The BMI’s typologies have attempted the development by the scholars. The BMI can be classified into three groups.
- Innovation in the industry model that consists of movement in the new industries, creating new industries, and redefining the existing industries.
- The revenue model innovation in way of generating revenues.
- The innovation of the enterprise model changing the role played by the firms in the value chain.

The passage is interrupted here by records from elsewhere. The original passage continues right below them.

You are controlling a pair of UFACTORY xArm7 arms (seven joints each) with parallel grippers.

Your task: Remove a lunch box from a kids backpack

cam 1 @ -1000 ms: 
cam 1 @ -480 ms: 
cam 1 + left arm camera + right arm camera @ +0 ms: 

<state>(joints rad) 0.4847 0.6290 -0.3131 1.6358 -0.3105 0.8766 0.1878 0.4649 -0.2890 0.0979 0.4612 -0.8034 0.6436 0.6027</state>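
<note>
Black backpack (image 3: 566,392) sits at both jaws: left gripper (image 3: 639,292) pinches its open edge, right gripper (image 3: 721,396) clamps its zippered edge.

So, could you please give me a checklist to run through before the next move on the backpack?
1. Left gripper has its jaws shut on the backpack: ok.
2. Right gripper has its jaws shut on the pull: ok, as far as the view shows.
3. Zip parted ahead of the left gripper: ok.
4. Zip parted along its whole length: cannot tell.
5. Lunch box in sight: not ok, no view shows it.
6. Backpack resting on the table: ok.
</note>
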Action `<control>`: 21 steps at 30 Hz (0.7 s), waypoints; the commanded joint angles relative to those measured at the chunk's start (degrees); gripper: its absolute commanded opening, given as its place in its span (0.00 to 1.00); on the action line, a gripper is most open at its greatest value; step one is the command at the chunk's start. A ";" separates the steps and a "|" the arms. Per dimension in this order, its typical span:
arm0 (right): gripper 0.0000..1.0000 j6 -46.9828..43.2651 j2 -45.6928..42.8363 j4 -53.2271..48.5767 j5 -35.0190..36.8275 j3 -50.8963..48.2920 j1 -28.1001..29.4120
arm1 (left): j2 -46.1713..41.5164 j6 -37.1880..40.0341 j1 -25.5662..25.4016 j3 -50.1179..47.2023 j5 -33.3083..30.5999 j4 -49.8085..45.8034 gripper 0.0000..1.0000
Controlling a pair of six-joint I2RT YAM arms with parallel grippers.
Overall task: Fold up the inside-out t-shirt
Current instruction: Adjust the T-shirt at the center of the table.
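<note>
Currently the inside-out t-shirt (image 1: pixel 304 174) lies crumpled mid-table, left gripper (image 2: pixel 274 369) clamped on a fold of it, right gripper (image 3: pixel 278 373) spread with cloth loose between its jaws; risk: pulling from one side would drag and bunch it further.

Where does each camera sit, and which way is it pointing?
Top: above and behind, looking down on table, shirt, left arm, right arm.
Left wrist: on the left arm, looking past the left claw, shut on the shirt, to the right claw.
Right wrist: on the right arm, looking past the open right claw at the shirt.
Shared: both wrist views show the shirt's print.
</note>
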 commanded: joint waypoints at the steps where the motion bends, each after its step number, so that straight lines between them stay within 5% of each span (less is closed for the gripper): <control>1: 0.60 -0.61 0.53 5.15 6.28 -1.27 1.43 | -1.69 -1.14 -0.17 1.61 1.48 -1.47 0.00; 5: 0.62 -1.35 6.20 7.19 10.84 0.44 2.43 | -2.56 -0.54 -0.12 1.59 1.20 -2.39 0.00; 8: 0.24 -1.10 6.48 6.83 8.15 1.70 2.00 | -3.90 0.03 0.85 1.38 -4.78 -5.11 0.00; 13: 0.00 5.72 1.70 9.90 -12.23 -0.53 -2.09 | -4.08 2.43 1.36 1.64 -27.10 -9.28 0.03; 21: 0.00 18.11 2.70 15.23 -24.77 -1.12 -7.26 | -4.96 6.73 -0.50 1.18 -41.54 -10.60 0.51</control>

The business model is the mechanism that connects the innovative technology with the customer needs and/or the resources other firms. The placement of the business model is among the resources of the firms of input in nature and the outcomes of the market embodying the organizational and financial architecture within the business. The business model has more perspective, complementing technology, open innovation, and collaborative of being firm centric. Hiwever, neither competition of output market, nor the input resources are part of the business concept model.
The core logic of a business model is around the cost and revenue. These issues have been largely ignored in the marketing science, strategic and organizational studies, and the economic theories. Therefore, the business model is a way of innovation and the innovation source (Wong & Merrilees 2005).
The Best Business Model
The best business model is the business model for e-business.
The internet is the key driver to surge the interest of the business models. There are 49 conceptual works defining the business models directly or by component. The one-forth of the works relate to the e-businesses. The scholars accentuate the aspects of the new business models of the companies that exploits the reconfiguration of the supply chain.
The value chain re-integration or dis-intermediation are the examples. These are related to the revenue collection ways, such as (a) advertisement and sponsorships of the revenue from the other firms; (b) fees of transaction and commission; and (c) subscription fees from the customers. The research stream attracting maximum attention and focus is the e-business. The e-business with respect to the first stream aiming to describe it has been providing the typologies. The second stream provides focus on the model of e-business. The e-business is the only business that conducts commercial transactions with the business partners and the buyers. Therefore, the exclusion reflects those that merely uses the website in relation to the displays of the information pertaining to the products and the services sold in the physical world (Björkdahl 2011).
References:
Bambury, P. (1998) “A Taxonomy of Internet Commerce.” First Monday, 3(10).
Björkdahl, J. (2011) “The phenomenon, causes and effects of integrating ICTs in manufacturing products”, International Journal of Innovation Management, Vol. 15, No. 2, pp.335–358.
Chesbrough, H. and Rosenbloom, R. (2000) The Role of the Business Model in Capturing Value Innovation: Evidence from Xerox Corporation’s Technology Spinoff Companies. Boston, Massachusetts, Harvard Business School.
Cooper, D. R. & Schindler, P. S. (2000) Business Research Methods. New York, McGraw-Hill Irwin.
Hamel, G. (2000) Leading the Revolution. Boston, Harvard Business School Press.
Lambert, S. (2003) Making Sense of Business Models.
Rappa, M. (2001) “Business Models on The Web”. Managing the Digital Enterprise. North Carolina. 2006.
Wong, H. Y. and Merrilees, B. (2005) “A brand orientation typology for SMEs: a case research approach.” The Journal of Product and Brand Management, 14(2/3): 155.